Kidnapping? Illegal alien trafficking? Pedophilia? Statutory rape?

She reached across her notes to the corner of her desk and extracted a letter from its envelope. It was the second time she had read it that night but possibly the twentieth since she had received it about a year ago.

Dear Cro,

Do people still call you Cro? I used to think that was the coolest nickname in the world.

Surprise! It's me, Janie, this time coming to you from beautiful downtown Bakersfield, home of The Driller Diner, where I am currently employed waitressing tables. The only thing here less appetizing than the patrons is the food.

It's been a few years, so I hope this address in Texas is still a good one to get this to you. As for me, this is like the tenth city I've lived in since I got shoved out of my job in the ICU at Shitcan General Hospital, and onto the street for doing exactly nothing wrong. Needless to say, since the hammer fell I never have gotten my nurse's license back. I've had a lot of lousy jobs like this one, but that's okay because I've never been able to hang on to any of them for very long. You know, depression, meds, worse depression, more meds.

The reason I'm writing is that my sister sent me the obituary on Dr. Numbnuts Corcoran, the incompetent bastard who started it all. Two columns and a photo in the L.A. Times. No mention at all of the lives he took or the one-mine-that he and his cronies in the Cognac and Cuban Cigar Club ruined. Well, at least it was cancer. I hope it was a slow and painful kind. I hope it for all of us.

Thank you for trying to fight them, Cro. At least you tried. That's more than anyone else can say, and plenty besides you knew I didn't do anything wrong. Thank you for trying. I don't blame you for bailing in the end. I never did. I hope you know that. You tried.

Take care. I hope whatever you're doing, you're happy. Me? I get to go into L.A. every few months and see how much my kids have grown. I was always a good mom and I still love them no matter what.

Keep fighting the good fight.

Janie

Keep fighting the good fight.

By the time Alison had finished reading, the Merlot had kicked in. Good thing. Sleep wasn't going to come easily. Now, as she padded unevenly to bed, she was grateful that fade to black was only minutes away.

She was in over her head-maybe way over. In the end, if she kept pushing, she might well end up in Janieville, waiting tables or working at Wal-Mart and wondering what in the hell had happened to her life. Had Treat Griswold been an L.A. surgeon, he most certainly would have been a member of the Four Cs. In the Secret Service, he was The Man-respected, even revered. Now, she was contemplating trying to take him down.

There was still time to just drop the whole thing and take the low road out of town and back to the desk in San Antonio. There was still time…


***

"Baby, I want to spend some time upstairs with Beatriz."

"Donnie, honey, it is one o'clock in the morning. She's sleeping."

"So, she'll wake up. I'll be gone all day tomorrow. There'll be plenty of time for her to sleep then. I've been working really hard lately, and I need a back rub."

"I can give you one. I know just how you like them."

"I want her to know how I like them. I want her to know how I like everything. You know the rules. Your time with me is coming to an end. It's your job to help me get her ready. Then it is your job to manage things until Beatriz is ready to take over for you with whoever follows her."

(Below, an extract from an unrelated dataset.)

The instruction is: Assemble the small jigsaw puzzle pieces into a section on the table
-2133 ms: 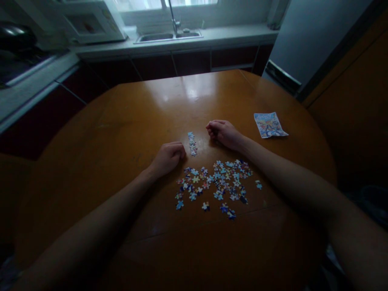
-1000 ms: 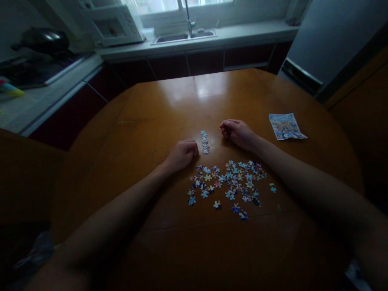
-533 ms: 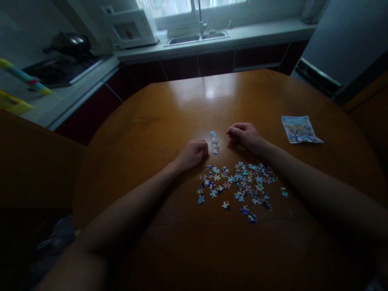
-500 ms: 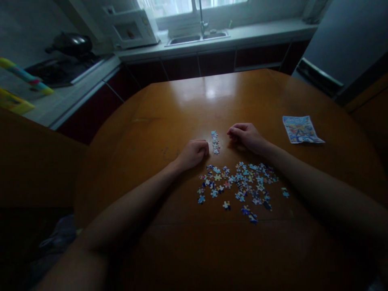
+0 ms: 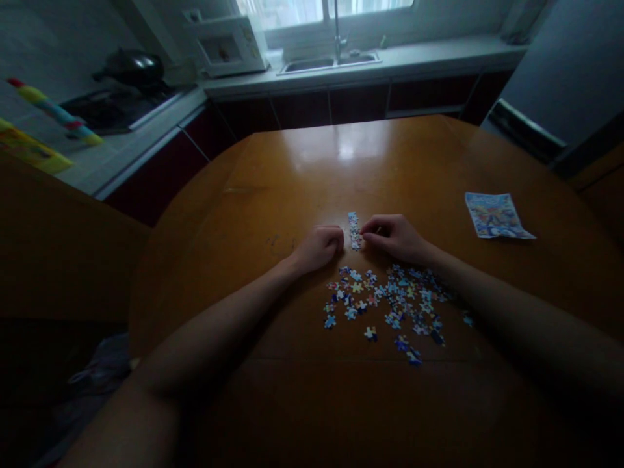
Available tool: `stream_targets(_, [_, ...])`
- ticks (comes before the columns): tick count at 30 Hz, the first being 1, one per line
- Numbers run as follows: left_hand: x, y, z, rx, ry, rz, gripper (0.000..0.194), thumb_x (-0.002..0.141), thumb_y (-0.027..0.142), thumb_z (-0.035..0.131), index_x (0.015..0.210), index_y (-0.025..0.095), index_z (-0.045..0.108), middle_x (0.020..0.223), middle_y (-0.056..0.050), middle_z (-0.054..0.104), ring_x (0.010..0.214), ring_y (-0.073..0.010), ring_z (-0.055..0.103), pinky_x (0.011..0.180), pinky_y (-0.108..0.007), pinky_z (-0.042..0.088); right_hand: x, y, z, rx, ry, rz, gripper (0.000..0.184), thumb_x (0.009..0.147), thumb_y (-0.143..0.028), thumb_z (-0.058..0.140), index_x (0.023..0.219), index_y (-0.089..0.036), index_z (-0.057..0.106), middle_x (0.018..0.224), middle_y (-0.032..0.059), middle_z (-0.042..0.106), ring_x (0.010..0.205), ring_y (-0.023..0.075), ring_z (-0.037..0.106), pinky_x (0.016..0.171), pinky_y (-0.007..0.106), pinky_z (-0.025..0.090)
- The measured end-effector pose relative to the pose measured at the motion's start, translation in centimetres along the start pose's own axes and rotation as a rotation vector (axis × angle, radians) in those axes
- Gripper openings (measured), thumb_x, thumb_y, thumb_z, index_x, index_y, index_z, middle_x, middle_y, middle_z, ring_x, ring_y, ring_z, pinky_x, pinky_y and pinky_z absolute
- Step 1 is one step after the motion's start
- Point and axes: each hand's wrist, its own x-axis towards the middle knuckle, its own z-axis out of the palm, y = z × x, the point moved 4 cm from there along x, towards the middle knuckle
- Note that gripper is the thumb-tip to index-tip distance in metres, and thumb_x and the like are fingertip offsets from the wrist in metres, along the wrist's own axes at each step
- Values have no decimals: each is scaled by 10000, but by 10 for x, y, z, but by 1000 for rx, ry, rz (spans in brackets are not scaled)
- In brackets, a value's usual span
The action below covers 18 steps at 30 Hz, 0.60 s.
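The tabletop spanned mid-frame, loose puzzle pieces strewn below centre. The left grip lay clenched; whether the right grip held anything I couldn't tell. Between them, near centre, sat the puzzle strip.

Past the joined strip, the far half of the surface is unobstructed to its edge. The strip is flanked closely — by the left grip on one side, the right grip on the other. Its near end is fronted by scattered puzzle pieces; between right grip and leaflet, passage is allowed.
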Motion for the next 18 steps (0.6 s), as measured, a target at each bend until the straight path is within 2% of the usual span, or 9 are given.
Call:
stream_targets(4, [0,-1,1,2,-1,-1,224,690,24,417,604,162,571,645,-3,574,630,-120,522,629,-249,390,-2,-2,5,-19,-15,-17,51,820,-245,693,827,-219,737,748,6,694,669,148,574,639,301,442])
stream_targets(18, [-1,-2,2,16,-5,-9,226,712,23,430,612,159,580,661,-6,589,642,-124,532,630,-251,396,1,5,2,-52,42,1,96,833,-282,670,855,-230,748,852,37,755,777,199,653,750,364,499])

"That is what I'm doing, yes?"

"Yes, baby. You're doing a good job as long as you understand the way things work here."

"I do. When the time comes I will be ready to leave."

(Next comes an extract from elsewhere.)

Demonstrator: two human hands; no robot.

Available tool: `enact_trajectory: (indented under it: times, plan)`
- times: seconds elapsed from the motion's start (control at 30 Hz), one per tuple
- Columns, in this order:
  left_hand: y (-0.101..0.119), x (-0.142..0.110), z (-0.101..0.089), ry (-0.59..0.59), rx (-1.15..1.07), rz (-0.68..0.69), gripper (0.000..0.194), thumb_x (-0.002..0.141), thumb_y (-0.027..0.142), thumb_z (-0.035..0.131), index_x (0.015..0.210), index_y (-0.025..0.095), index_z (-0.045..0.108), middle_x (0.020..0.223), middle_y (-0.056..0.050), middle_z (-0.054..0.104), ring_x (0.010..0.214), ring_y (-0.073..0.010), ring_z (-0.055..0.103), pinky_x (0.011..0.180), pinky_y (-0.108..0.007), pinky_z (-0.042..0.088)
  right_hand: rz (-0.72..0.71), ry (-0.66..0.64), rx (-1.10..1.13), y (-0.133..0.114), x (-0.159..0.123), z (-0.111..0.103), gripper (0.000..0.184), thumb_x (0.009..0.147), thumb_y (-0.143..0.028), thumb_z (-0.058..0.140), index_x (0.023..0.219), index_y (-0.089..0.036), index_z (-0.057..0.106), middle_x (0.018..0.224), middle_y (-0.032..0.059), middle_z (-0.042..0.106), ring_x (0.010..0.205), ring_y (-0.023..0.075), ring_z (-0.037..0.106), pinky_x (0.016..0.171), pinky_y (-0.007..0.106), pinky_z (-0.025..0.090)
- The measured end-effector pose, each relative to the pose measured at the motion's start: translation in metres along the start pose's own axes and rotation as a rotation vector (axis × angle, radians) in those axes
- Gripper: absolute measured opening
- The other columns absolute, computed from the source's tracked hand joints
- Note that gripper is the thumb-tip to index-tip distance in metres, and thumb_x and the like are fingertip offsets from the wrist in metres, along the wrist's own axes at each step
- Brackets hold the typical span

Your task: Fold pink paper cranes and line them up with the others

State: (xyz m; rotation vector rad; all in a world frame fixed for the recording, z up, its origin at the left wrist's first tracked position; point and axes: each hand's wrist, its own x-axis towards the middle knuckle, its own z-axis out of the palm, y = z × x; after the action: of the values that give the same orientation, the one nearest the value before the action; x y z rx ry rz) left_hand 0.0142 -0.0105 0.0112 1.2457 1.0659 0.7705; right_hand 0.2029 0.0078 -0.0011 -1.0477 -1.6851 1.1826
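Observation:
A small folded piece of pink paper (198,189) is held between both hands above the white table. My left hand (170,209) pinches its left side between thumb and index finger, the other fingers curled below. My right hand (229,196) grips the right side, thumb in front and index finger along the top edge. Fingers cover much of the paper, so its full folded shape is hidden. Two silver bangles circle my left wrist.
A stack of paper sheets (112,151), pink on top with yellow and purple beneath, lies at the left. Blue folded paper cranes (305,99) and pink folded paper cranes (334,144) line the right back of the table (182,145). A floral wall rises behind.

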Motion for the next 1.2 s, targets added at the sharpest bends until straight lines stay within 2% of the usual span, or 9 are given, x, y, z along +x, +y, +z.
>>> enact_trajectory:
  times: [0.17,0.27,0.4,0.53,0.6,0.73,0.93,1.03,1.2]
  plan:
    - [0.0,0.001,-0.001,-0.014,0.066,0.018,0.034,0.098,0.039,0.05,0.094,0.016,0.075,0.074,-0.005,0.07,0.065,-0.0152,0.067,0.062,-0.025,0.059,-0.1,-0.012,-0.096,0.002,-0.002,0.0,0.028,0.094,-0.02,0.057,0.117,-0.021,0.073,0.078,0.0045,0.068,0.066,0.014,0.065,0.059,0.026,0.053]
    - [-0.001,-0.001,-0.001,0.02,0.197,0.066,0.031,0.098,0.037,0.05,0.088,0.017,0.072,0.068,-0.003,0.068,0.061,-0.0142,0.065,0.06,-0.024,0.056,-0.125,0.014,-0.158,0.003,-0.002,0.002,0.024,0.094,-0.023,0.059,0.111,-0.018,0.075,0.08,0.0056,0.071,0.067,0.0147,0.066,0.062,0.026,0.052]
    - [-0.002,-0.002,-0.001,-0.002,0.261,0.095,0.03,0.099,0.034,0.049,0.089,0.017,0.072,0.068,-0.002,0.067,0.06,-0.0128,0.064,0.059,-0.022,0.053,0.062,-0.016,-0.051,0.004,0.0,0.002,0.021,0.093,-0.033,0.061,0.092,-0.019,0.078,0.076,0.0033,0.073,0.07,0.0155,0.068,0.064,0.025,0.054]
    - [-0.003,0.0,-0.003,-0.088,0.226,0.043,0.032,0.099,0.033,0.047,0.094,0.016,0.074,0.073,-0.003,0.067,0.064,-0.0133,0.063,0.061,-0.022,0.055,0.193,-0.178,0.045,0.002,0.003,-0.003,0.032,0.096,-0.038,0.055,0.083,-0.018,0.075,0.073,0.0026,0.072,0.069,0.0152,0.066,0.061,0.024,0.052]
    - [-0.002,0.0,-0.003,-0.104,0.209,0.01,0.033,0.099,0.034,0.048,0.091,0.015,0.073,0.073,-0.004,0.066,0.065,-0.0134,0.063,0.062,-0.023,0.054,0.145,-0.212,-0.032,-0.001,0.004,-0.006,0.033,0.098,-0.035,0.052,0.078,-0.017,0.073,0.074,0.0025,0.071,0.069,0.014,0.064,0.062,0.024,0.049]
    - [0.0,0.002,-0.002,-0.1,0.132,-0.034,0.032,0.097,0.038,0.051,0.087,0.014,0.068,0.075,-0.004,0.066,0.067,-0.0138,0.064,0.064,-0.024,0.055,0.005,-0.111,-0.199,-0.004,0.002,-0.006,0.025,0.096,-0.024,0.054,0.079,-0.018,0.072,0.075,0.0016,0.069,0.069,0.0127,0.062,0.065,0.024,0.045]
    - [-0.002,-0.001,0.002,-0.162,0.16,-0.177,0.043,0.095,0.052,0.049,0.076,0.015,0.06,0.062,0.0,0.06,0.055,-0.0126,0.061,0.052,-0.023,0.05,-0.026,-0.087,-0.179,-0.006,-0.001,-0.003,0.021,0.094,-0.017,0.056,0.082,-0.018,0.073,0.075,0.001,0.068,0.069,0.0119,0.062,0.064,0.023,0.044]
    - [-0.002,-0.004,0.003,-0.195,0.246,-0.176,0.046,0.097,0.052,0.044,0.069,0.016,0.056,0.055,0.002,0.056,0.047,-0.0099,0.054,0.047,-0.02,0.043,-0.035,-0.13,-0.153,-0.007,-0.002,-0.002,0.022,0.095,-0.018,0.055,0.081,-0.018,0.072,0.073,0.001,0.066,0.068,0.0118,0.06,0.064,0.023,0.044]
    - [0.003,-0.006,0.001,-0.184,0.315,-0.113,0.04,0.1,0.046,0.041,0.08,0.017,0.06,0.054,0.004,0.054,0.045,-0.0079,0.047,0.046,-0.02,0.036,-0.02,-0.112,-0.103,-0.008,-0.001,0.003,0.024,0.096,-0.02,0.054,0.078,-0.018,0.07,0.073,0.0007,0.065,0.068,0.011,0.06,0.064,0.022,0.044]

"That time's still a ways off. Now go and wake Beatriz and bring her upstairs to the room. I'm going to shower. Then I'll be up. I want her showered, too."

"Her hair also?"

"If you think so."

"I understand."

"Excellent. I love it when you understand."

"I did good telling you about the woman in the nail place, yes?"

"You did good… maybe very good depending on what fingerprints we find on that bottle of nail polish I bought from Viang."

"Marooned on a Desert Isle. That is what she chose. Women notice things like that."

"Marooned on a Desert Isle," echoed Donald Greenfield, running his hand over Constanza's firm breasts and down her lean, cocoa body to the smoothly waxed mound between her thighs. "We shall see what tales our little bottle has to tell us."